The closer we get to the event in Australia this December and the further we get from the heart of the recent golf season, the more obvious it is that the Presidents Cup needs Woods to suit up. The prospect of seeing him play is the only chance that anyone but the most devoted, hard-core golf enthusiasts will even notice that the thing is happening.
Look, the Presidents Cup is an admirable, charming event. Anyone who commuted to Jersey City by boat from Manhattan (cruising past the Statue of Liberty) last time can attest to that. The 2017 edition had enough cachet to bring four U.S. Presidents. But in terms of big-time international team events, it is the NIT to the Ryder Cup’s March Madness.

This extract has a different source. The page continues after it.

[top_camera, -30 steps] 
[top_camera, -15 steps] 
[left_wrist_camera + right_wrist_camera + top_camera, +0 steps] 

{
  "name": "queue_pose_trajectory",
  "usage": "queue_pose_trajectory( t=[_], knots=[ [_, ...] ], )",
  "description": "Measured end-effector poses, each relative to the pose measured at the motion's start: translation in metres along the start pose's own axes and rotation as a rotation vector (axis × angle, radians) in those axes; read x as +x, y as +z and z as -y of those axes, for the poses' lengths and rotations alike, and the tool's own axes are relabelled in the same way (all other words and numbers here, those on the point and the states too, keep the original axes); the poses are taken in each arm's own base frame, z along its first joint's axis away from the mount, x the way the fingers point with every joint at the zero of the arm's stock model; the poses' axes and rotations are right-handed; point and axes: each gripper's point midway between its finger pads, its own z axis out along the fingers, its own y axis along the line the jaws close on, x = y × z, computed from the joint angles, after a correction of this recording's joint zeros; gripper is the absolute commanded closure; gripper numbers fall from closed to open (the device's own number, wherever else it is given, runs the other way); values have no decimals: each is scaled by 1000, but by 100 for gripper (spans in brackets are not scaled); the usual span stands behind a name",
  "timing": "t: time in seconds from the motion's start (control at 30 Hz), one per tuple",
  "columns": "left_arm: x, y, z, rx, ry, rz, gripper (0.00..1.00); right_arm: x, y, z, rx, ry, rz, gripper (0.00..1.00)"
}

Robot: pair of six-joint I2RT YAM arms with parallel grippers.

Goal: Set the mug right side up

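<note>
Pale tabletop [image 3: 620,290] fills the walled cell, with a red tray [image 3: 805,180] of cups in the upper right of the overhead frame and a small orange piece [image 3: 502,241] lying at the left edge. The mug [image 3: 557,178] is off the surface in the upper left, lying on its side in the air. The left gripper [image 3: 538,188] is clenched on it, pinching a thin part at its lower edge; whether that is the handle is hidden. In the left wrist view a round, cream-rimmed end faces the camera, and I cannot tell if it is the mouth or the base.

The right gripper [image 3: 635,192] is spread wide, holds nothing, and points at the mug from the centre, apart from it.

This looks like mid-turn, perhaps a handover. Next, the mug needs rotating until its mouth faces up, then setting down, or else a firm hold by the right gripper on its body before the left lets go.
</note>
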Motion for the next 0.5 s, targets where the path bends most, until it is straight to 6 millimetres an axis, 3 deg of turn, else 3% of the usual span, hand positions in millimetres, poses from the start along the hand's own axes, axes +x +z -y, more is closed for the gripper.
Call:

The Presidents Cup is what the Ryder Cup used to be: traditional, convivial and numbingly one-sided. Therein lies the problem. Years before it became the biggest thing in golf, the Ryder Cup nearly was the deadest thing in golf. Great Britain and Ireland just couldn’t give the Americans a game. Desperate for a lifeline, the perennial losing side took in all of Europe, in 1979. As a result, the losers became competitive, then downright dominant. Grudges developed. And nothing is as good for business as a gnarly grudge.
No such easy fix is in the offing for the Presidents Cup. The world, or “International,” squad, winless since 1998 and often pummeled on the scoreboard, can’t find another world from which to recruit. So, this event has to grab whatever attraction it can find. Enter Tiger Woods.
Forget the notion that his rustiness might sabotage the U.S. team’s chances. The opposition is not exactly Murderers’ Row or Tom Brady’s Patriots. On this American team, Woods does not have to be a hero, just a presence.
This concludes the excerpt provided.